* [AIM OF THE EXERCISE]: A single number is needed: how many lines of the data hold the word "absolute".

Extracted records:
_____
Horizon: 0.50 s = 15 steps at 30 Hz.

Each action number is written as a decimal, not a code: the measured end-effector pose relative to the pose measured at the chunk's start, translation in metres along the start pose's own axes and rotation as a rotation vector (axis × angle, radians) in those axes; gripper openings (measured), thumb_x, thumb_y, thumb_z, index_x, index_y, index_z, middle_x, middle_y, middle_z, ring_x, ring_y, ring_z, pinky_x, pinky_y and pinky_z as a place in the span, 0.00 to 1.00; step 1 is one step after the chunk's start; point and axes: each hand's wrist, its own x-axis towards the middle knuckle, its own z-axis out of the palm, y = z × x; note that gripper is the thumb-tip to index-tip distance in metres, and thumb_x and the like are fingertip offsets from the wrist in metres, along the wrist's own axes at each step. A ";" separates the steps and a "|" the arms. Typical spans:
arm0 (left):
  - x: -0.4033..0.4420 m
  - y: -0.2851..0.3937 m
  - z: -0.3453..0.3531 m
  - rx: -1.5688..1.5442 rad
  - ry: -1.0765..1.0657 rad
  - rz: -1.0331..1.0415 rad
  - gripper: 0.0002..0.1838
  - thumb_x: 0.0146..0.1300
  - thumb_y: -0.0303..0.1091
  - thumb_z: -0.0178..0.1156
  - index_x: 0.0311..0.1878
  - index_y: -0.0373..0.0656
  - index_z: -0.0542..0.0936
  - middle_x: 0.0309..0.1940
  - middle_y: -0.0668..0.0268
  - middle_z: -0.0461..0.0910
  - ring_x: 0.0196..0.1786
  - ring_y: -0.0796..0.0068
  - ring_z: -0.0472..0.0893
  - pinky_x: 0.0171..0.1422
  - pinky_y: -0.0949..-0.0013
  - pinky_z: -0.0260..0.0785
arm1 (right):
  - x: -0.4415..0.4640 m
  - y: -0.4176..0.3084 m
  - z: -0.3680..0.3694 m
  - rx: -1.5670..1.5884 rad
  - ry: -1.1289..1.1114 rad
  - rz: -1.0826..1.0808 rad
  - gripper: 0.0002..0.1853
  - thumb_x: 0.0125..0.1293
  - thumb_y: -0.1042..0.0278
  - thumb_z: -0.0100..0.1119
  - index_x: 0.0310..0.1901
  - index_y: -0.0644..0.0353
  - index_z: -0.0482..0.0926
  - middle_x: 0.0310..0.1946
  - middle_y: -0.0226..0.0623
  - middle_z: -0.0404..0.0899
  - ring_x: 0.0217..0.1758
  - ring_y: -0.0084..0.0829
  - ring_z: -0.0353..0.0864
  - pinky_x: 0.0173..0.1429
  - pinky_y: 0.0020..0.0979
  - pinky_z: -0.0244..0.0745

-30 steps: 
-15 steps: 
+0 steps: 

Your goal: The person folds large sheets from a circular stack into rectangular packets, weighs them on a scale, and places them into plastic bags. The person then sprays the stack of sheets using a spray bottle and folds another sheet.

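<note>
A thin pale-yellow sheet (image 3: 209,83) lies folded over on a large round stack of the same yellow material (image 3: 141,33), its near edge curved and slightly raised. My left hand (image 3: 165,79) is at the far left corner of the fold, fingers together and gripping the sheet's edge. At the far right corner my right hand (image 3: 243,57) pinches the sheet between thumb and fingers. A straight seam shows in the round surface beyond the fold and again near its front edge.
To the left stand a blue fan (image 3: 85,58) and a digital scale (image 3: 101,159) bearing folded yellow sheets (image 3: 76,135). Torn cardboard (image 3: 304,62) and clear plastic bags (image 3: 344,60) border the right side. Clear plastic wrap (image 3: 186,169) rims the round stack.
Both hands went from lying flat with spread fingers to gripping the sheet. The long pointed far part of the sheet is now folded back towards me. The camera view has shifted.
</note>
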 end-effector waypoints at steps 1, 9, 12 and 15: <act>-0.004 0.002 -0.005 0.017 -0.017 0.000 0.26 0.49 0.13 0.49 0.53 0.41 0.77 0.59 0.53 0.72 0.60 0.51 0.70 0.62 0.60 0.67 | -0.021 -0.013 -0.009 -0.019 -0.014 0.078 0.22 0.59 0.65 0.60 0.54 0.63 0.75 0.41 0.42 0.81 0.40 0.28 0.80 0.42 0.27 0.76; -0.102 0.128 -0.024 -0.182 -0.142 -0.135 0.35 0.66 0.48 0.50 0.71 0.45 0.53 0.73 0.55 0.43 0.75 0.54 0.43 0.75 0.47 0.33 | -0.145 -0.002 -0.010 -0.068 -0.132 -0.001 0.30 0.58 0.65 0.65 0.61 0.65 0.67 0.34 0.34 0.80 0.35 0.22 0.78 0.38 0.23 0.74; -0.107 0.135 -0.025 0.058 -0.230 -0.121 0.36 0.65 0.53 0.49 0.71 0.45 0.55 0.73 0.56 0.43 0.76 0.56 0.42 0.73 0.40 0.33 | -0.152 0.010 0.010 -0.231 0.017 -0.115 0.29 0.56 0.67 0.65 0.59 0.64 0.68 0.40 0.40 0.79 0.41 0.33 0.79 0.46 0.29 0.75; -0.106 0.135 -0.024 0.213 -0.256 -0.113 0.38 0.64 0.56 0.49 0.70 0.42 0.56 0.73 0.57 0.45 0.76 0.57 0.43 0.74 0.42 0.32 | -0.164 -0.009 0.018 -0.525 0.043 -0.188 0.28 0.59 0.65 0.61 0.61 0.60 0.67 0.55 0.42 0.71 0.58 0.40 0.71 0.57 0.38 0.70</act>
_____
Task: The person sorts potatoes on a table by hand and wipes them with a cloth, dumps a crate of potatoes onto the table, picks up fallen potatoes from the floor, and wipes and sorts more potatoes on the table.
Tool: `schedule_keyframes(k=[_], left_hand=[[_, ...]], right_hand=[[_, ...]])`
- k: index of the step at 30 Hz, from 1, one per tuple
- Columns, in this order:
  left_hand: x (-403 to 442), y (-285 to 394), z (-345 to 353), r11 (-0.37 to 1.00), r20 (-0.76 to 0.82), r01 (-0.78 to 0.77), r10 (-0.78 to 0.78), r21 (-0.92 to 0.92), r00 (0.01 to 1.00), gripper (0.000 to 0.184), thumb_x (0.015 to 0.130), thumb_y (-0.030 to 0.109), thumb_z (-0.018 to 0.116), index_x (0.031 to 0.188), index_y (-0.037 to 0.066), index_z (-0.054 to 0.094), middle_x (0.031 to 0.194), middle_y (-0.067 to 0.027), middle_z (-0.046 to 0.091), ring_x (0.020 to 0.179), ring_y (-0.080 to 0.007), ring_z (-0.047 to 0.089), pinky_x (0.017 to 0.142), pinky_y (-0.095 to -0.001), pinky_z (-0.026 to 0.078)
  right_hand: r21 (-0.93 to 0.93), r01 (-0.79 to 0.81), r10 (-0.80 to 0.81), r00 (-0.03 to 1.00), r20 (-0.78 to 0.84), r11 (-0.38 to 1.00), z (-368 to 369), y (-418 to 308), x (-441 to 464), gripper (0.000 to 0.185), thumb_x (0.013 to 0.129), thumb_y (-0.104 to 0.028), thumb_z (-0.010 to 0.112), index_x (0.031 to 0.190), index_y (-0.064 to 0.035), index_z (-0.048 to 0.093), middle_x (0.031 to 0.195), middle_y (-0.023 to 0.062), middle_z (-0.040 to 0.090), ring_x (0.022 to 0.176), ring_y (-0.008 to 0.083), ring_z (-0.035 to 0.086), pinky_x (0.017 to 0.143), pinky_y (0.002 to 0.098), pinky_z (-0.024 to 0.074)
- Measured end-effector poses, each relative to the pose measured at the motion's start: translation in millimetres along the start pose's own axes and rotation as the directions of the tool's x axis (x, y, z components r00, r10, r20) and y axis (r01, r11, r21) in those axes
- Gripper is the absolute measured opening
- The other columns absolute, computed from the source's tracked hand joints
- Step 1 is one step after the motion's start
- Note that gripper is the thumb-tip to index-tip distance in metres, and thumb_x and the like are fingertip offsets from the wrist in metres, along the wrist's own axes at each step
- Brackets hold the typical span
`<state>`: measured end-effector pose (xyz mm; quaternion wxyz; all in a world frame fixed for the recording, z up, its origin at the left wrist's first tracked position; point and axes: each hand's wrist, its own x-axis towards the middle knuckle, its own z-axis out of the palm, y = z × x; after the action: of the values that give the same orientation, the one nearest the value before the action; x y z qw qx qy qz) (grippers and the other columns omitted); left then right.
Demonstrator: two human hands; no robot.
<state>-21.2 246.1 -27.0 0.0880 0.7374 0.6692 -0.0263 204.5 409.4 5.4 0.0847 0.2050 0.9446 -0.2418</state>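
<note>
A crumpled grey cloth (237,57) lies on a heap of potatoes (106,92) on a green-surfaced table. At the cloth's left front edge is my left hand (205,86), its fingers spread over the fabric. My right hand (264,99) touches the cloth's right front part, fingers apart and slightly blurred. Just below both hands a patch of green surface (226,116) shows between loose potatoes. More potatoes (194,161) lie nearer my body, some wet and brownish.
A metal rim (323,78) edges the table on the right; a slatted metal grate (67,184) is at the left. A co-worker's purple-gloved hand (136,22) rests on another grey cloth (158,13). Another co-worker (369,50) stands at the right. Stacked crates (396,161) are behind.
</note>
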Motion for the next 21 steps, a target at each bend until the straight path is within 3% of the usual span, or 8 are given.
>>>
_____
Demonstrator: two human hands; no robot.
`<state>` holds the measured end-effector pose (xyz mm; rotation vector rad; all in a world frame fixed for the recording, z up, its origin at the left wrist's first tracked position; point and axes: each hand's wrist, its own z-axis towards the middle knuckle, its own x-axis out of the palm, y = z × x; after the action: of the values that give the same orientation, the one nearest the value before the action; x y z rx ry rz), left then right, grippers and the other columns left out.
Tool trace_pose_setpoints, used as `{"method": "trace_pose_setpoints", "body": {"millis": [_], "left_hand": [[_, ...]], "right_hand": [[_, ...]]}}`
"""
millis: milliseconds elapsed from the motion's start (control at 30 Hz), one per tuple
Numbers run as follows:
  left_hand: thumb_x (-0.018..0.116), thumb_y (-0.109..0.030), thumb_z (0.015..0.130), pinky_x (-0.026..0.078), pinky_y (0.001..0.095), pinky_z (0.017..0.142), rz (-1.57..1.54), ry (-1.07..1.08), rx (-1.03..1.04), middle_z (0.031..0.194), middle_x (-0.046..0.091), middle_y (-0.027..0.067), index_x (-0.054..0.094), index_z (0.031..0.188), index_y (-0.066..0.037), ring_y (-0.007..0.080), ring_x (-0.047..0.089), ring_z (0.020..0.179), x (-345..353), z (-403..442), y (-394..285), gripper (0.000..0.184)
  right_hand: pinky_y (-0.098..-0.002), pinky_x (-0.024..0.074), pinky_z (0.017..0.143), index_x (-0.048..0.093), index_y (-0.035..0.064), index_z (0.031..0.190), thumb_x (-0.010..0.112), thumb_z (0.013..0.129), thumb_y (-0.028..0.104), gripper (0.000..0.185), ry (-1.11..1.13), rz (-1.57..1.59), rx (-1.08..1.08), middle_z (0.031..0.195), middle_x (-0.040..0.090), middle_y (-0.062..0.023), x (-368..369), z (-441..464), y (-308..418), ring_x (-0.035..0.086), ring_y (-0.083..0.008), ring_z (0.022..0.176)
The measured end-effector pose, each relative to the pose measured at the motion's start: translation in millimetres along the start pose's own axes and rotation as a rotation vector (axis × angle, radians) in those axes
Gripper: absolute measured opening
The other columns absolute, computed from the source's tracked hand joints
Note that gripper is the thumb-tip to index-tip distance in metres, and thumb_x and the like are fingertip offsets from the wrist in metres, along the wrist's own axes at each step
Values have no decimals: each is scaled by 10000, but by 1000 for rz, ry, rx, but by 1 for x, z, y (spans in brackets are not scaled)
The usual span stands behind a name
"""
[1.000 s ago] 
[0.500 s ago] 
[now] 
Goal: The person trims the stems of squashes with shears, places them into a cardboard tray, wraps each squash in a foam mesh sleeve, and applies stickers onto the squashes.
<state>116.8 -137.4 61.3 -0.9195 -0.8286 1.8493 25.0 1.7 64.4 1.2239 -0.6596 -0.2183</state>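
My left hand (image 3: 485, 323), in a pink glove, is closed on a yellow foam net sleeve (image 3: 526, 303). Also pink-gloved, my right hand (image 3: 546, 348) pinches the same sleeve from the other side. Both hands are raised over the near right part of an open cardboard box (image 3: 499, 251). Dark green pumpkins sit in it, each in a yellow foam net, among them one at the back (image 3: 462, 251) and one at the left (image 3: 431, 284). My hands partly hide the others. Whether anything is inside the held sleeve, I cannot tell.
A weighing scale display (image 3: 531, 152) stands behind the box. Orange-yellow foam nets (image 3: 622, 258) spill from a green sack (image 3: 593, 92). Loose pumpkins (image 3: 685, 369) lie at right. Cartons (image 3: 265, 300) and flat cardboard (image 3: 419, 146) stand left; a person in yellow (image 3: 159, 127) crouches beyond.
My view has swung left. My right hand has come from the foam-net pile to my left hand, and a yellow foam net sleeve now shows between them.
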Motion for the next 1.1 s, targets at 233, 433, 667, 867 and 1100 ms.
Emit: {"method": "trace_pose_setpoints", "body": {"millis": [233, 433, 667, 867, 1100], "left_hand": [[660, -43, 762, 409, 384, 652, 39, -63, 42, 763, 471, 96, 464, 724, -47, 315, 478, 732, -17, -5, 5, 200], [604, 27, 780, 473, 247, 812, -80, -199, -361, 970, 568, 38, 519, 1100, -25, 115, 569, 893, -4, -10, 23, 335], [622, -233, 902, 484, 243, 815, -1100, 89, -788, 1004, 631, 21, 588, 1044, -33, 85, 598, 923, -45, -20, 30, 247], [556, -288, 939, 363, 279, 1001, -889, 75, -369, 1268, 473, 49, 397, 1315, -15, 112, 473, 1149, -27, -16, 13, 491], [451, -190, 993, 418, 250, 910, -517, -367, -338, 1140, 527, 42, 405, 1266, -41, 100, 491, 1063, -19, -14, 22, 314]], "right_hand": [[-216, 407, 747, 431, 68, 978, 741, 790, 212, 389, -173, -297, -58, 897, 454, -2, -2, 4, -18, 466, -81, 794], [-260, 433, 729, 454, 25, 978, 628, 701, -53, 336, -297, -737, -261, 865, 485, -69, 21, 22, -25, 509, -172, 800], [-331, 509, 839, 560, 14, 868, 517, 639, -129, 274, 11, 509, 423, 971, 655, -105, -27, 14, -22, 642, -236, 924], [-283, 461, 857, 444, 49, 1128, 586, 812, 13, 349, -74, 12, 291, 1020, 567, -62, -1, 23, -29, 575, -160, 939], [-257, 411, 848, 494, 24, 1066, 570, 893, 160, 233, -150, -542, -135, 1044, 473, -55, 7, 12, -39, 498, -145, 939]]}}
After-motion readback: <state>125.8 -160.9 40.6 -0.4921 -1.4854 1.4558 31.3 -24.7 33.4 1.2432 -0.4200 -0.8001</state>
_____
* [TASK OUTPUT]: 4